= Group contraction =

Construct in theoretical physics

In theoretical physics, Eugene Wigner and Erdal İnönü have discussed the possibility to obtain from a given Lie group a different (non-isomorphic) Lie group by a group contraction with respect to a continuous subgroup of it. That amounts to a limiting operation on a parameter of the Lie algebra, altering the structure constants of this Lie algebra in a nontrivial singular manner, under suitable circumstances.

For example, the Lie algebra of the 3D rotation group SO(3), [X_{1}, X_{2}] = X_{3}, etc., may be rewritten by a change of variables Y_{1} = εX_{1}, Y_{2} = εX_{2}, Y_{3} = X_{3}, as

 [Y_{1}, Y_{2}] = ε^{2} Y_{3}, [Y_{2}, Y_{3}] = Y_{1}, [Y_{3}, Y_{1}] = Y_{2}.

The contraction limit ε → 0 trivializes the first commutator and thus yields the non-isomorphic algebra of the plane Euclidean group, E_{2} ~ ISO(2). (This is isomorphic to the cylindrical group, describing motions of a point on the surface of a cylinder.

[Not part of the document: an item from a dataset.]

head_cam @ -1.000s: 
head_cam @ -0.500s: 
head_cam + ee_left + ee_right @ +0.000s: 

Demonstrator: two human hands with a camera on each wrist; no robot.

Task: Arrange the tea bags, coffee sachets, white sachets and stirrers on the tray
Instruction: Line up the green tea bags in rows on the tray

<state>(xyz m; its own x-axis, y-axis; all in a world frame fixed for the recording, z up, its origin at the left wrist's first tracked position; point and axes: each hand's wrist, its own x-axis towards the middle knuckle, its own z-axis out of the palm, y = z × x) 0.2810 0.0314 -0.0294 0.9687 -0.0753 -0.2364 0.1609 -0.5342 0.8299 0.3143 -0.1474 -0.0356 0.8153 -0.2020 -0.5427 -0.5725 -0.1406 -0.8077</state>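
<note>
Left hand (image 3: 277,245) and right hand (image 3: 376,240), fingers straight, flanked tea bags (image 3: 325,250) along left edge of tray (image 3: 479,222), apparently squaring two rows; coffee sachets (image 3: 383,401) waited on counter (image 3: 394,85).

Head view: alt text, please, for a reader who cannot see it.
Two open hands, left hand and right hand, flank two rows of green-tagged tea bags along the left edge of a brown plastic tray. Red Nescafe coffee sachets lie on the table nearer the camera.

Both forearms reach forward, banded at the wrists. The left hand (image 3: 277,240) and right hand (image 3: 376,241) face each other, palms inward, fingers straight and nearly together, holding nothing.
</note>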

It is the little group, or stabilizer subgroup, of null four-vectors in Minkowski space.) Specifically, the translation generators Y_{1}, Y_{2}, now generate the Abelian normal subgroup of E_{2} (cf. Group extension), the parabolic Lorentz transformations.

Similar limits, of considerable application in physics (cf. correspondence principles), contract
- the de Sitter group SO(4, 1) ~ Sp(2, 2) to the Poincaré group ISO(3, 1), as the de Sitter radius diverges: R → ∞; or
- the super-anti-de Sitter algebra to the super-Poincaré algebra as the AdS radius diverges R → ∞; or
- the Poincaré group to the Galilei group, as the speed of light diverges: c → ∞; or
- the Moyal bracket Lie algebra (equivalent to quantum commutators) to the Poisson bracket Lie algebra, in the classical limit as the Planck constant vanishes: ħ → 0.